Confidentiality & Use Terms (the “Terms”)

By clicking “I agree” or accessing any materials provided by Ancoraoak Studio and its affiliates (“AOS”), you (“Recipient”) agree:

  1. Confidential Information. “Confidential Information” means all non-public information Ancoraoak provides or makes available, including presentations, appendices, data room/materials, portfolio information, financial models, policies, and correspondence, as well as the fact that such information was provided.
  2. Permitted Purpose. Recipient may use Confidential Information solely to evaluate a potential investment or commercial relationship with AOS (the “Purpose”). No other use is permitted.
  3. Non-Disclosure and No Sharing.
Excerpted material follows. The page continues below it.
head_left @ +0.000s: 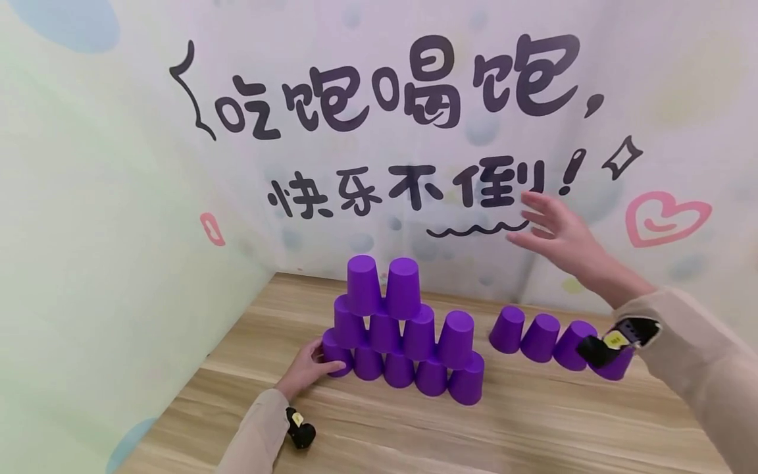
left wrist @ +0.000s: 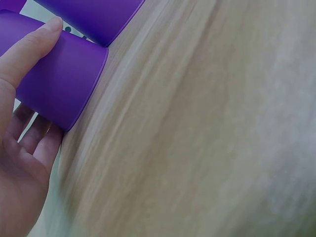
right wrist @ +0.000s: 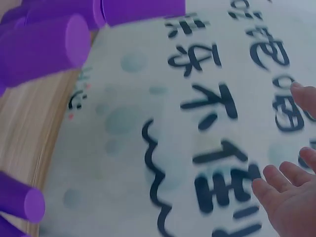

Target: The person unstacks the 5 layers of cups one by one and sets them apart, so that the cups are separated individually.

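The purple stack (head_left: pixel 386 332) stands on the surface (head_left: pixel 533 424); left hand (head_left: pixel 309 367) grips its eight-o'clock base cup (head_left: pixel 339 350), how firmly I can't tell; right hand (head_left: pixel 561 241) hovers empty, two o'clock. One tug could topple everything.

Stack (head_left: pixel 399 370) on table (head_left: pixel 379 434): five cups (head_left: pixel 368 364) at bottom, four on those, two on top, above left three of middle tier. Row (head_left: pixel 540 339) of four on table, right of stack, apart. Left hand (head_left: pixel 310 367) around leftmost bottom cup (head_left: pixel 339 349), at stack's left end. Right hand (head_left: pixel 559 234) in air, right of stack, before back wall (head_left: pixel 355 33). Side wall (head_left: pixel 89 263) left of table.
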The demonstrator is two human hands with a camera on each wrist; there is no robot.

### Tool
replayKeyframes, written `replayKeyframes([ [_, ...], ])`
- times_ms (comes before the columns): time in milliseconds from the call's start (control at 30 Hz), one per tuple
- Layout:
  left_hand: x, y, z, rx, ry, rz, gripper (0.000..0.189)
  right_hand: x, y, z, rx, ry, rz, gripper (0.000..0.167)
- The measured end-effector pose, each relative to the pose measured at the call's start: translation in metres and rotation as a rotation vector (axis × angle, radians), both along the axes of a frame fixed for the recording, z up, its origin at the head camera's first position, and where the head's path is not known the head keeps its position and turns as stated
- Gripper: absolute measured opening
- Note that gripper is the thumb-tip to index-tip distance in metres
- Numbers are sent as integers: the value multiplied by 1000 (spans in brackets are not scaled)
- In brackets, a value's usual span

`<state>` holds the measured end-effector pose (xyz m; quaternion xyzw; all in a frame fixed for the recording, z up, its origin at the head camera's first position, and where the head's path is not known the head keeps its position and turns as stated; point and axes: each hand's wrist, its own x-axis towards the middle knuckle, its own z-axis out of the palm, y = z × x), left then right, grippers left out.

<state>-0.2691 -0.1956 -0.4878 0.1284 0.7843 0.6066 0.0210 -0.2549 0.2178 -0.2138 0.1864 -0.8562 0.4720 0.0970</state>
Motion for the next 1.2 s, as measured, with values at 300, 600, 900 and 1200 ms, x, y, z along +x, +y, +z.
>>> replayKeyframes([
  [300, 0, 0, 0, -11, -1, 17, 61, -11, -73, -16, 30, 85, 236, 67],
  [600, -1, 2, -2, -8, -2, 17, 61, -18, -117, -62, -6, -44, 260, 72],
  [900, 0, 1, -2, 7, 2, 7, 61, -23, -130, -88, -70, -85, 243, 71],
  [1200, -1, 1, -3, 5, 7, 18, 61, -23, -132, -97, -57, -96, 217, 62],
])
Recipient will not disclose, copy, or distribute Confidential Information to any third party, except to Recipient’s employees, partners, or professional advisors who need to know for the Purpose, are informed of these Terms, and are bound by obligations no less protective. Recipient remains responsible for any breach by such persons.
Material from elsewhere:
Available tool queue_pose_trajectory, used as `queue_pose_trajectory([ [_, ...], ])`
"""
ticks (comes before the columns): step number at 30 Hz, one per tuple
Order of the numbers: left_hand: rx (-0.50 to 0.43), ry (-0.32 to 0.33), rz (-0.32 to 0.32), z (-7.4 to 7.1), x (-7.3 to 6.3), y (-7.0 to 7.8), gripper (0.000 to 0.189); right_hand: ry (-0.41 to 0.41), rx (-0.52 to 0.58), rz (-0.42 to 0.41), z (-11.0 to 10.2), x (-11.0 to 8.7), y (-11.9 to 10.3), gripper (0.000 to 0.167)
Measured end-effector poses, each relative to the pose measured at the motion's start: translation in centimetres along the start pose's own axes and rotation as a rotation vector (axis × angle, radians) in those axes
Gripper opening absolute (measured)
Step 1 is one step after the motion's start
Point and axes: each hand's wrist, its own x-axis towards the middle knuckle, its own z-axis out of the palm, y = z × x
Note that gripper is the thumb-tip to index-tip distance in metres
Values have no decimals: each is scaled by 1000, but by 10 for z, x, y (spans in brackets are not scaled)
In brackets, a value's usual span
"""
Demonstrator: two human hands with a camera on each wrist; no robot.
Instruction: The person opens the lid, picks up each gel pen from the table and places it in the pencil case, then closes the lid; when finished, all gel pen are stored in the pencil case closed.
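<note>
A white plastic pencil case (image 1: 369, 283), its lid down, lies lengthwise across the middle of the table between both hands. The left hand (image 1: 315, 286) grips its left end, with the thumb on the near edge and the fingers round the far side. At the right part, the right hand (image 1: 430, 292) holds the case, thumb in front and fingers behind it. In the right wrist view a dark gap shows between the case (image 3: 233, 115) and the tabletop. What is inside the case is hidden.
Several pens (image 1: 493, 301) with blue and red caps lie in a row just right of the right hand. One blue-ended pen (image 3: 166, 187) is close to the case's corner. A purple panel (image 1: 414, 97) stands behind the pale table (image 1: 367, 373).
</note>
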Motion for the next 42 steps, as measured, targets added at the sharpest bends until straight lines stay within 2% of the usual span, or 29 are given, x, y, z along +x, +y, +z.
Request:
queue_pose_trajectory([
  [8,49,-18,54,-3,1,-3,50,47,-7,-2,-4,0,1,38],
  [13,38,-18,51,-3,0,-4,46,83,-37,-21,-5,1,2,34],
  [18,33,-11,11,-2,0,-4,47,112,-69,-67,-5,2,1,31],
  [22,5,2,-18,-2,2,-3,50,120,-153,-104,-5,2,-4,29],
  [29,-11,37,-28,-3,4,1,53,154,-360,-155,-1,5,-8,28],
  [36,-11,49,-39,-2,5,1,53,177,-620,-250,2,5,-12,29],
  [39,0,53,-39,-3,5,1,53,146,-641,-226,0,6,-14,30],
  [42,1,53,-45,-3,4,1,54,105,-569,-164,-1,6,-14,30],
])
  4. No Offer, No Advice and No Reliance. Confidential Information is informational, subject to change, and may be preliminary or unaudited. It is not an offer to sell or a solicitation to buy any security and does not constitute investment, legal, accounting, or tax advice. Recipient should conduct independent diligence. Past performance is not indicative of future results.
  5. Handling & Security. Recipient will protect the Confidential Information with at least the same degree of care it uses to protect its own confidential information, and no less than a reasonable standard of care. No removal of watermarks or access controls.
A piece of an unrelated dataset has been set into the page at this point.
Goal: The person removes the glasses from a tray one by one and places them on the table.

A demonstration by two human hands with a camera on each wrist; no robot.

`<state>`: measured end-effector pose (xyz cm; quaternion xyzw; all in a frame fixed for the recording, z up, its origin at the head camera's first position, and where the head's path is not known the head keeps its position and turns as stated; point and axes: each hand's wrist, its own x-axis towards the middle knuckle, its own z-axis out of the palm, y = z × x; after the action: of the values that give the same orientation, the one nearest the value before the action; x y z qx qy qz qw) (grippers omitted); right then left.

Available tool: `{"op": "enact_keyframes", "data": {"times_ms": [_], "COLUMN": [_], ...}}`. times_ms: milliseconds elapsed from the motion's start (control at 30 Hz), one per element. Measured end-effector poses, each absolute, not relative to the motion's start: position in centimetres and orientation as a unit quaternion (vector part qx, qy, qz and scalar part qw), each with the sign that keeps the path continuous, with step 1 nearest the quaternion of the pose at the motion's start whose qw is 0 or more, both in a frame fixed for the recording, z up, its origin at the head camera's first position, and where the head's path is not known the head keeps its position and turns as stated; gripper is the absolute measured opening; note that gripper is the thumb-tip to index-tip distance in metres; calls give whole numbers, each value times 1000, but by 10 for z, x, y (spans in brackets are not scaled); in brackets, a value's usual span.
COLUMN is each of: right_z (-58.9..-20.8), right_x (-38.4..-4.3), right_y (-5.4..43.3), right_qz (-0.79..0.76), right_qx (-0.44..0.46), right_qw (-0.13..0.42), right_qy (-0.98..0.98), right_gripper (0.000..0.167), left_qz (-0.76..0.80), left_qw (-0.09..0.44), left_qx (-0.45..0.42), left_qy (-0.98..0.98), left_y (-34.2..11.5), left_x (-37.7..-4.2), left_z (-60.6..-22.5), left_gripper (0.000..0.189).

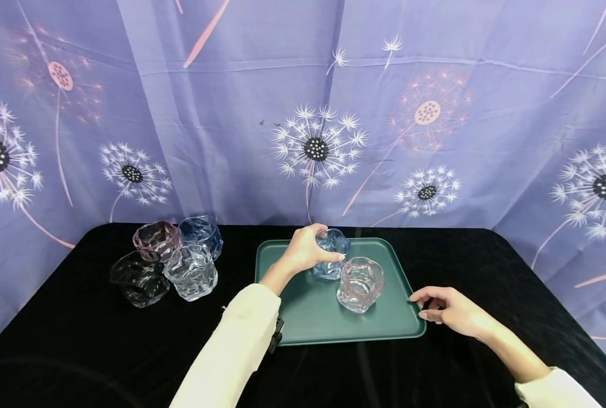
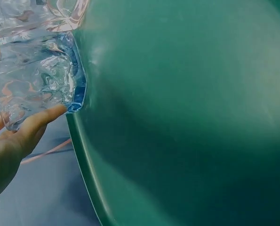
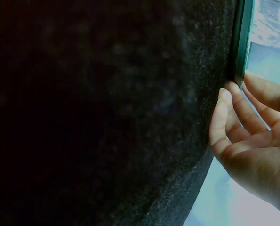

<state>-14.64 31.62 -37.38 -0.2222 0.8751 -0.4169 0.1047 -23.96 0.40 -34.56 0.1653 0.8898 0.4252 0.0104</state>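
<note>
My left hand (image 1: 305, 249) holds a clear blue glass (image 1: 332, 255) upright over the back part of the green tray (image 1: 313, 323), thumb on the near side. In the left wrist view, fingers also show against the blue glass (image 2: 41, 80), whose base is at the tray surface; whether it bears weight there I cannot tell. Close to its front right, a pale pink glass (image 1: 361, 285) stands on the tray. My right hand (image 1: 448, 309) pinches the tray's right rim near the front corner; the right wrist view shows fingertips on both sides of the rim (image 3: 242, 42).
At the left on the black cloth (image 1: 129, 351), several glasses stand in a cluster: a pink one (image 1: 156, 241), a darker blue one (image 1: 201, 235), a clear one (image 1: 191, 275) and a dark grey one (image 1: 140, 280). A purple dandelion-print curtain (image 1: 242, 113) hangs behind the table.
</note>
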Motion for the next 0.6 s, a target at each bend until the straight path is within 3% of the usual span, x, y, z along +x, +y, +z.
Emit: {"op": "enact_keyframes", "data": {"times_ms": [600], "right_z": [-373], "right_x": [-146], "right_y": [315], "right_qz": [-416], "right_qx": [-211], "right_qw": [111], "right_qy": [878], "right_gripper": [22], "left_qz": [411], "left_qw": [-6], "left_qx": [176], "left_qy": [894], "left_y": [-14], "left_x": [-222], "left_z": [-328], "left_gripper": [71]}}
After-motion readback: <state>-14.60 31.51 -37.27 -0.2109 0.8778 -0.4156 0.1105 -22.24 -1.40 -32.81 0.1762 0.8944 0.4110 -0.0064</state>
  6. Compelled Disclosure. If Recipient is required by law, regulation, or court/administrative order to disclose Confidential Information, Recipient may do so after providing prompt written notice to AOS (to the extent legally permitted) so that AOS may seek protective treatment. Recipient will disclose only the portion required and will use reasonable efforts to obtain confidential treatment.
  7. Return/Destruction. Upon AOS' request, Recipient will promptly cease using and either destroy or return Confidential Information (including copies, notes, and extracts). Recipient may retain one archival copy as required by law or compliance policy, which remains subject to these Terms.
  8. No License and Ownership. All rights in the Confidential Information remain with AOS. No license or other rights are granted by disclosure, by implication, estoppel, or otherwise.
  9. Feedback. Any suggestions or feedback provided by Recipient are non-confidential and may be used by AOS without restriction or attribution.
  10. Monitoring & Revocation. Recipient consents to AOS’s use of access controls and activity logs (e.g., DocSend analytics). AOS may revoke or modify access at any time in its sole discretion.
  11. Eligibility & Sanctions. Recipient represents it is legally permitted to receive private-placement materials in its jurisdiction and is not subject to applicable sanctions or prohibited-party restrictions.
  12. Personal Data & Privacy. AOS may process personal data provided in connection with the Purpose (contact details, role, firm, jurisdiction, and access logs) in accordance with its Privacy Notice, including secure cross-border transfers and retention consistent with compliance requirements. For EEA/UK data subjects, AOS relies on legitimate interests (pre-contract evaluation) and may use appropriate safeguards for international transfers. Contact: privacy@ancoraoak.studio.
  13. Remedies. Unauthorized use or disclosure may cause irreparable harm. AOS may seek injunctive relief, specific performance, or other equitable remedies in addition to any legal remedies.
  14. Term and Survival. These Terms take effect upon acceptance and continue for two (2) years, except that obligations regarding trade secrets and DocSend security controls survive indefinitely to the extent permitted by law.
  15. Governing Law. These Terms are governed by the laws of Ontario, Canada without regard to conflicts‑of‑law principles. The Parties irrevocably submit to the exclusive jurisdiction of the courts located in Toronto, Ontario and waive any objection to venue or forum non conveniens.
  16. Entire Agreement and Electronic Acceptance. These Terms constitute the entire agreement regarding Confidential Information and may be accepted electronically and maintained in electronic form.

If you cannot agree to these Terms, do not request or access the materials.